American television personality

Germany Kent (born Evelyn Palmer) is an American journalist, author, actor, producer, and philanthropist.

== Early life and education ==
Kent graduated from Mississippi State University with a bachelor's degree in journalism and marketing. While there, she was elected as the attorney general of the Student Association. She went on to earn a master's degree in administration with a minor in public relations at the University of Alabama.

After completing her studies, Kent worked as a VIP tour guide at Walt Disney World and graduated from the Disney Institute.

==Journalism==

===Print===
Kent has written on topics including social media branding, marketing strategies, social media ethics, and business etiquette. Her work has appeared in Forbes, Yahoo News, and HuffPost, among other publications.

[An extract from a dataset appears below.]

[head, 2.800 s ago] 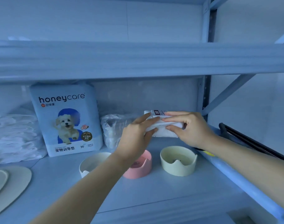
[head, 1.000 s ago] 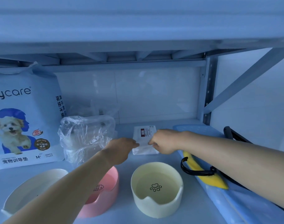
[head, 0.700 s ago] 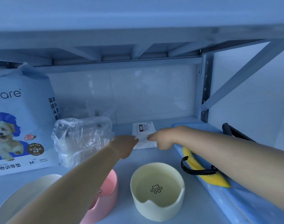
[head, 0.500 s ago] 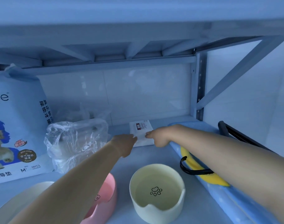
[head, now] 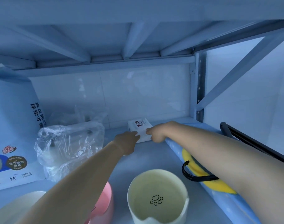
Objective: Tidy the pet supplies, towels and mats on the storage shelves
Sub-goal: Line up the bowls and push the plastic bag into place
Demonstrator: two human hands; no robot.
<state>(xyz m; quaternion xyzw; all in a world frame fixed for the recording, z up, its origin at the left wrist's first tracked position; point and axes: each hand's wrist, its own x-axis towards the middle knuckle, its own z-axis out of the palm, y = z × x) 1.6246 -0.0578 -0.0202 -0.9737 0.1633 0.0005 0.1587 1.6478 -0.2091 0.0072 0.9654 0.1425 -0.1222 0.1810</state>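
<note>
In the head view, the white packet (head: 140, 126) lay at the back of the shelf (head: 154, 155), near the wall. The right hand (head: 155, 132) pinched its near edge with curled fingers. The left hand (head: 127, 142) touched it, but I could not tell its grip. Pulling back carelessly, the forearms might knock the cream bowl (head: 131, 210) or the crumpled plastic bag (head: 70, 143). The rolled mat (head: 175, 147) crowded the right side.

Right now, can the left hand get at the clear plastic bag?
Probably yes. The left hand touches the white packet, and the clear plastic bag sits just left of it, with nothing visible between them.
</note>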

===Arts and entertainment===
In October 2015, Kent joined the news team at 50 Plus Report as a producer, reporter, and host. Kent anchored the nightly news for the FOX affiliate KARD 14 (myarklamiss) in West Monroe, Louisiana, and has worked as a freelance reporter and host for other media outlets.

In 2013, Kent was a guest correspondent for Real TV Films at the Celebrity World Challenge Golf Championship in Calabasas, California.

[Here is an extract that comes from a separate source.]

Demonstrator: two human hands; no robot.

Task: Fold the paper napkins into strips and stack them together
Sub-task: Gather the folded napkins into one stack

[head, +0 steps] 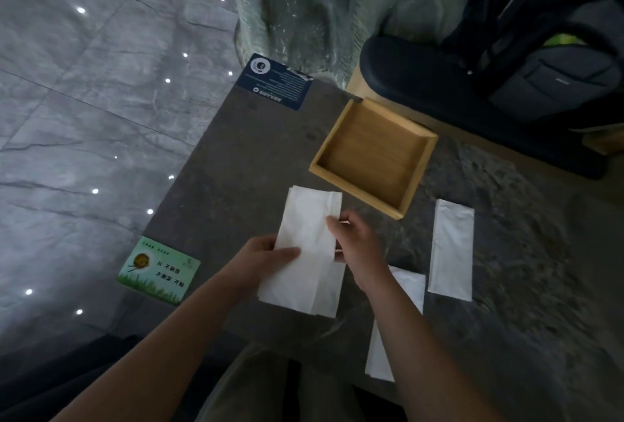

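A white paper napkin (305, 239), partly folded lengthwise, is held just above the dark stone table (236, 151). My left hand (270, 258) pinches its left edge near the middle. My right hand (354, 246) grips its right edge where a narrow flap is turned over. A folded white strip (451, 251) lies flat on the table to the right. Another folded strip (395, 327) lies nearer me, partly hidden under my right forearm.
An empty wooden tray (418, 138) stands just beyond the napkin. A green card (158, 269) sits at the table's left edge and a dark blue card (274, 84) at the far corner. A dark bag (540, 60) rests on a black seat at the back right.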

While based in Los Angeles, Kent received the Sigma Delta Chi Award for Online Deadline Reporting (Independent) for her coverage of the Thousand Oaks shooting on November 7, 2018.

In June 2019, she was recognized for distinguished service to journalism through outstanding accomplishments in the field by the Society of Professional Journalists at the National Press Club in Washington, D. C.

==Acting==
Kent has appeared on-screen in cameo roles and as a featured actor. She has appeared in nationally broadcast television commercials, including spots for Nike, Verizon, Carrier, and Coors Light. Kent has also starred in Disney advertisements & has provided voice-over work for the Disney brand. In 2012, Kent appeared as a contestant on the Christmas Edition of Let's Make a Deal. The same year, she had a guest role as a person struggling with drug addiction on the USA Network television series Graceland. In 2013, she appeared in a reality TV series for the Food Network alongside celebrity chef Robert Irvine. Kent has also appeared on The Doctors, Criminal Minds and The Real Housewives of Atlanta.

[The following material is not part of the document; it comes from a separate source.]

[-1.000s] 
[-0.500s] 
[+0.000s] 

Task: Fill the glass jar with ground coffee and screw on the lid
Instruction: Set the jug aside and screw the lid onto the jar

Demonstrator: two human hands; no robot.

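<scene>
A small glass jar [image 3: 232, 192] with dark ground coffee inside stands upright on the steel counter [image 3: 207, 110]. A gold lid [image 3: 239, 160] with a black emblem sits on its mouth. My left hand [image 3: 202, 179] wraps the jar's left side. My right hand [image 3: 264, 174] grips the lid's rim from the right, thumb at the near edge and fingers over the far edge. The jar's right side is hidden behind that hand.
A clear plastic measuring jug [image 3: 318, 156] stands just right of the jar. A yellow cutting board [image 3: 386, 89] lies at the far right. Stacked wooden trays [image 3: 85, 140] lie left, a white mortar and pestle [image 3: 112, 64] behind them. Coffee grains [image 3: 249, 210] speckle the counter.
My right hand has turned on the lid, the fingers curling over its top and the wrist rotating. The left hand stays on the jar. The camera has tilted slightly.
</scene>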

In 2012, Kent appeared in the music video for "Why" by singer-songwriter Mary J. Blige. In 2011, Kent appeared in the music video for "One" by musical group Take 6.

==Writing==
In March 2015, Kent published a book titled The Hope Handbook, which contained a collection of tweets that Kent had previously posted on X (formerly known as Twitter).

Following the publication of The Hope Handbook, Kent released a series of books titled The Hope Handbook Series.

In May 2015, Kent released You Are What You Tweet. In March 2017, the book was one of four selected by actor Romany Malco to be sent to the White House as part of a campaign regarding social media etiquette for President Donald Trump.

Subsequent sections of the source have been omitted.